Una delegazione francese ha visitato il progetto di housing sociale di via Caldera a Milano, un modello abitativo innovativo che ospita studenti e famiglie in difficoltà. L'iniziativa milanese è considerata un esempio virtuoso per l'Europa.
Innovativo progetto abitativo accoglie delegazione francese
Una delegazione di circa venti imprenditori francesi ha visitato la palazzina di via Caldera 109/B. Questo luogo è diventato un caso di studio per l'edilizia sociale. L'iniziativa, inaugurata un anno fa, è gestita da Spazio Aperto Servizi. La cooperativa opera dal 1993 e conta numerosi soci e lavoratori.
Il complesso di via Caldera è il risultato di una ristrutturazione iniziata nel 2022. L'obiettivo è offrire alloggi a persone con fragilità sociali o economiche. Questi soggetti non possono accedere al mercato immobiliare libero. La struttura si estende su 1.900 metri quadrati. Offre 31 unità abitative.
Ci sono 24 bilocali, con tariffe medie intorno ai 600 euro mensili. Sono disponibili anche cinque trilocali e due quadrilocali. Gli spazi includono tre case per l'autonomia di persone con disabilità. Due di queste sono dotate di domotica. Ci sono inoltre quattro “Case arcobaleno“ per la comunità Lgbtqia+. Infine, una comunità accoglie minori stranieri non accompagnati.
Settanta inquilini in cerca di stabilità abitativa
Il progetto ospita settanta persone. Tra loro ci sono studenti universitari fuori sede. Sono presenti anche famiglie che faticano a sostenere i costi del mercato. Accoglie inoltre neomaggiorenni in condizioni di fragilità socio-economica. Giovani lavoratori trovano qui una soluzione abitativa. Alcuni appartamenti sono stati forniti completamente arredati. Altri sono stati personalizzati dagli inquilini.
Le tariffe sono calmierate. Si basano sull'accordo del Comune di Milano. Dipendono dalla metratura e dalla presenza di arredi. Questo modello mira a garantire un accesso equo all'abitazione. Offre soluzioni concrete a diverse fasce della popolazione.

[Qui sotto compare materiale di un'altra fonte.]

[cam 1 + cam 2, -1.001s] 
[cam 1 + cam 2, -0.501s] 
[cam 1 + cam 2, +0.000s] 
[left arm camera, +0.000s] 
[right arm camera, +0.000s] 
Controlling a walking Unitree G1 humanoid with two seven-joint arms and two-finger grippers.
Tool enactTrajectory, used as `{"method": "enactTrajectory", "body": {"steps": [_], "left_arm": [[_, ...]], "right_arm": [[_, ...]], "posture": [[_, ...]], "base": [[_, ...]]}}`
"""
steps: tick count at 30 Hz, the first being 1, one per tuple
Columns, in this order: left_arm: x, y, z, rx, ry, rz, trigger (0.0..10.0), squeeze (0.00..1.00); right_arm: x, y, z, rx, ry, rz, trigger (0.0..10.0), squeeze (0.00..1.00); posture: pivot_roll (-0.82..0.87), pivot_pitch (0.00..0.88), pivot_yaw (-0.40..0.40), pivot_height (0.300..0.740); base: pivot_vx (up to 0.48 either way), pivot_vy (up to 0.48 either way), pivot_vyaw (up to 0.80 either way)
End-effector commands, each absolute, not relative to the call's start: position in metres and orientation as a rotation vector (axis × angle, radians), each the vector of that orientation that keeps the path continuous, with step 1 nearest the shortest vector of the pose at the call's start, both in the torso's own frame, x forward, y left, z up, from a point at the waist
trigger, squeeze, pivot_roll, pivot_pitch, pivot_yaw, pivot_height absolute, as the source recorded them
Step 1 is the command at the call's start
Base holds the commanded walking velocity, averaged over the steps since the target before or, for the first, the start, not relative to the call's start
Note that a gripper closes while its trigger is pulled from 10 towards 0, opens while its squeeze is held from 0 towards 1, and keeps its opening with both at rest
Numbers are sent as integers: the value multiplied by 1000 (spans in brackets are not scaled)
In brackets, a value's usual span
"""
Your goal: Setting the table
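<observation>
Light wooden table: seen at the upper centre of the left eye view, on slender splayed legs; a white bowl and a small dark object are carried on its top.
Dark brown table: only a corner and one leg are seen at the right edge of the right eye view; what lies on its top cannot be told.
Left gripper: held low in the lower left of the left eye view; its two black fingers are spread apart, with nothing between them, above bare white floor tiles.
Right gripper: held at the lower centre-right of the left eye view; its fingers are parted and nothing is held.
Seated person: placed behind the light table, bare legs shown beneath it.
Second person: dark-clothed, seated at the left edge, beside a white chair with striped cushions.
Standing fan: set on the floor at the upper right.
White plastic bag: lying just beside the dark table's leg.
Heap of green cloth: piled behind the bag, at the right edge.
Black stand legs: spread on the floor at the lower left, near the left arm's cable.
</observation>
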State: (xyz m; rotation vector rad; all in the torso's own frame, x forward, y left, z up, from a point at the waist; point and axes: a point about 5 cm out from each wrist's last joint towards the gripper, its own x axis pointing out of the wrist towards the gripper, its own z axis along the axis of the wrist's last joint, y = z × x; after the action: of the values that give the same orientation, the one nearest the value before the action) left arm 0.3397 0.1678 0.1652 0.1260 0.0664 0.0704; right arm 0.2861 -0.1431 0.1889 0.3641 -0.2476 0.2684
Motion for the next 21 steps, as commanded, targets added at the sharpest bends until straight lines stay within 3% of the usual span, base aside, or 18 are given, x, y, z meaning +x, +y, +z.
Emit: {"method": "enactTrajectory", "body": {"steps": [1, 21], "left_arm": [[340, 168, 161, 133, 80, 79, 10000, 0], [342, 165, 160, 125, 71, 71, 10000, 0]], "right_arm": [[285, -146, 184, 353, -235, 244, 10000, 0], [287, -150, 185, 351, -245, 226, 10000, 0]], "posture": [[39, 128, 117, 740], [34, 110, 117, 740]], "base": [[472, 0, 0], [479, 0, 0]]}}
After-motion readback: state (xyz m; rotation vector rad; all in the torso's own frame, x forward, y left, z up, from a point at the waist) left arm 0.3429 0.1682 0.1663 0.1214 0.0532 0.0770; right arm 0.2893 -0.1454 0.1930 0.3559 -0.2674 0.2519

Scambio di esperienze per un futuro abitativo migliore
Maria Grazia Campese, presidente di Spazio Aperto Servizi, ha espresso orgoglio per l'accoglienza della delegazione. Ha sottolineato l'importanza di questi incontri per il confronto. Si tratta di un'occasione preziosa per crescere sui modelli innovativi di abitare sociale. La contaminazione tra esperienze diverse valorizza il lavoro svolto. Arricchisce le soluzioni abitative inclusive del territorio. Offre nuove prospettive attraverso uno scambio di idee.
L'obiettivo è la diffusione di nuove pratiche condivise. Si punta alla condivisione di buone prassi. Il progetto di via Caldera si distingue per il suo mix abitativo. Questo valorizza le peculiarità di ogni persona. Figure professionali come community manager e operatori sociali accompagnano gli inquilini. Supportano la gestione della casa e l'accesso ai servizi. Favoriscono percorsi di empowerment e socializzazione.
Milano: un modello di inclusione abitativa riconosciuto
Fabio Bottero, assessore all'Edilizia residenziale pubblica del Comune di Milano, ha elogiato l'iniziativa. Ha definito l'esperienza di Spazio Aperto Servizi di grande valore per la città. L'assessore ha evidenziato come la questione abitativa sia una priorità. Questo vale sia in Italia che in Europa. Di fronte alla fragilità, l'assessorato propone risposte articolate. Mirano a soddisfare le esigenze di quante più persone possibile.
Le misure includono il sostegno agli affitti privati. Ci sono anche azioni per prevenire gli sfratti. Si promuovono soluzioni abitative a canoni accessibili. Si punta alla riqualificazione delle case popolari. L'assessore è convinto che la visita porterà significativi spunti agli imprenditori francesi. Sarà un importante momento di scambio e confronto.